# About this exercise:
From the material beneath, pull every line with the word "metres".

# Dataset section:
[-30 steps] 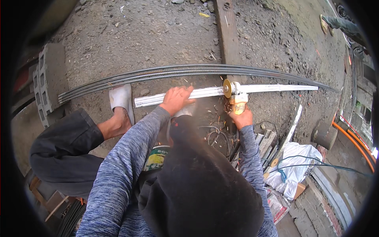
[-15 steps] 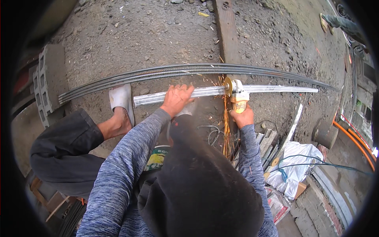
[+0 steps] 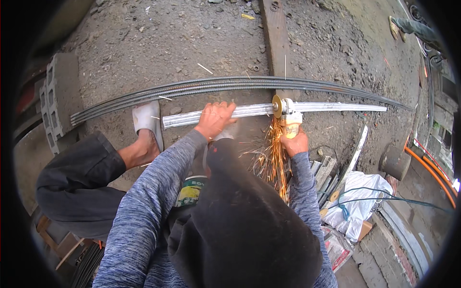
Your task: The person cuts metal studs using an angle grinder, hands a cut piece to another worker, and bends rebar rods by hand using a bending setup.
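Observation:
My left hand [image 3: 216,120] is closed over a bundle of long, pale grey metal bars [image 3: 336,107] lying crosswise in front of me. An angle grinder [image 3: 291,120] is in my right hand [image 3: 295,142], its fingers wrapped round the pale yellowish body. The grinder's round yellow-brown disc [image 3: 277,106] stands on edge at the bars, right of my left hand. Orange sparks [image 3: 277,165] stream from there toward me. Whether the disc has passed through the bars I cannot tell.
Dark ribbed steel rods [image 3: 192,91] run just beyond the bars, over a wooden plank [image 3: 275,43]. Concrete hollow blocks [image 3: 62,101] stand at left. My foot wears a pale clog [image 3: 148,120]. Metal offcuts and a white sack [image 3: 357,194] lie at right; another person's leg [image 3: 417,30] shows far right.
The sparks have spread into a wider, denser spray, with some streaks flying over the rods and my left hand. Both hands, the grinder and the bars stay nearly in place.

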Tool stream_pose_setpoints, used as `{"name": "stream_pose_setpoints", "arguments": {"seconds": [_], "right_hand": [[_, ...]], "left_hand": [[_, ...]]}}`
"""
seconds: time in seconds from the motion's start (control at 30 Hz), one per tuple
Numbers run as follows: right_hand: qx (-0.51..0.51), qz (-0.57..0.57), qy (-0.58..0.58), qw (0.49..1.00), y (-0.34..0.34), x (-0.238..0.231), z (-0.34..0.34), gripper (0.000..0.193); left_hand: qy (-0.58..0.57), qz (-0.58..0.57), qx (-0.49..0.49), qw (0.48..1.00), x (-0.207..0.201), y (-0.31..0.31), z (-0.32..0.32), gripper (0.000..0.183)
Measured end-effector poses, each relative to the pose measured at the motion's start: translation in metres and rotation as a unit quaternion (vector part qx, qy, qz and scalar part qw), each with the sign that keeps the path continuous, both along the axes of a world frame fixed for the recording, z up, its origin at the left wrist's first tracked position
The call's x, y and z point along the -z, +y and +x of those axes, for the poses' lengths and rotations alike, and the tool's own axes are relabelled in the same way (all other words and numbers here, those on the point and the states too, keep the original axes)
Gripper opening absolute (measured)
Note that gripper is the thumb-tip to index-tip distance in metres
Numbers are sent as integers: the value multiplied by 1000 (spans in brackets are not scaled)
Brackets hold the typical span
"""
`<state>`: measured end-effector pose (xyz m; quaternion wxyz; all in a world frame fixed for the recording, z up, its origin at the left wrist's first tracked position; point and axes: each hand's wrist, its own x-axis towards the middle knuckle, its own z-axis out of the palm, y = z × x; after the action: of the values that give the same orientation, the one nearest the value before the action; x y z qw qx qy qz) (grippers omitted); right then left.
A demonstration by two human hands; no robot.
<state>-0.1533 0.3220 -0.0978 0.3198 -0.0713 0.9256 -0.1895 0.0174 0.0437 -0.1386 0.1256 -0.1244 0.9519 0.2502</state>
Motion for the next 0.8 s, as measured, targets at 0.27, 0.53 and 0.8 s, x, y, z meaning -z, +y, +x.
{"name": "stream_pose_setpoints", "arguments": {"seconds": [0.27, 0.53, 0.8], "right_hand": [[8, -9, 0, 1000, -2, -2, 2, 54], [26, -9, -15, 999, -8, -10, 7, 53], [9, -13, 3, 1000, 0, -6, 8, 52]], "left_hand": [[22, 55, -12, 998, 2, -9, -3, 44], [-74, 148, -6, 986, -5, -20, -7, 47], [-57, 163, -15, 985, -3, -22, -9, 55]]}}
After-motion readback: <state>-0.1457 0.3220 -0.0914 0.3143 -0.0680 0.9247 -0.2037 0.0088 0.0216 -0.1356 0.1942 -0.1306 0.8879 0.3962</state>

# Answer for this exercise:
Measured end-effector poses, each relative to the pose measured at the motion's start: translation in metres and rotation as a unit quaternion (vector part qx, qy, qz and scalar part qw), each with the sign that keeps the path continuous, both along the axes of a world frame fixed for the recording, z up, its origin at the left wrist's first tracked position
Note that gripper is the thumb-tip to index-tip distance in metres

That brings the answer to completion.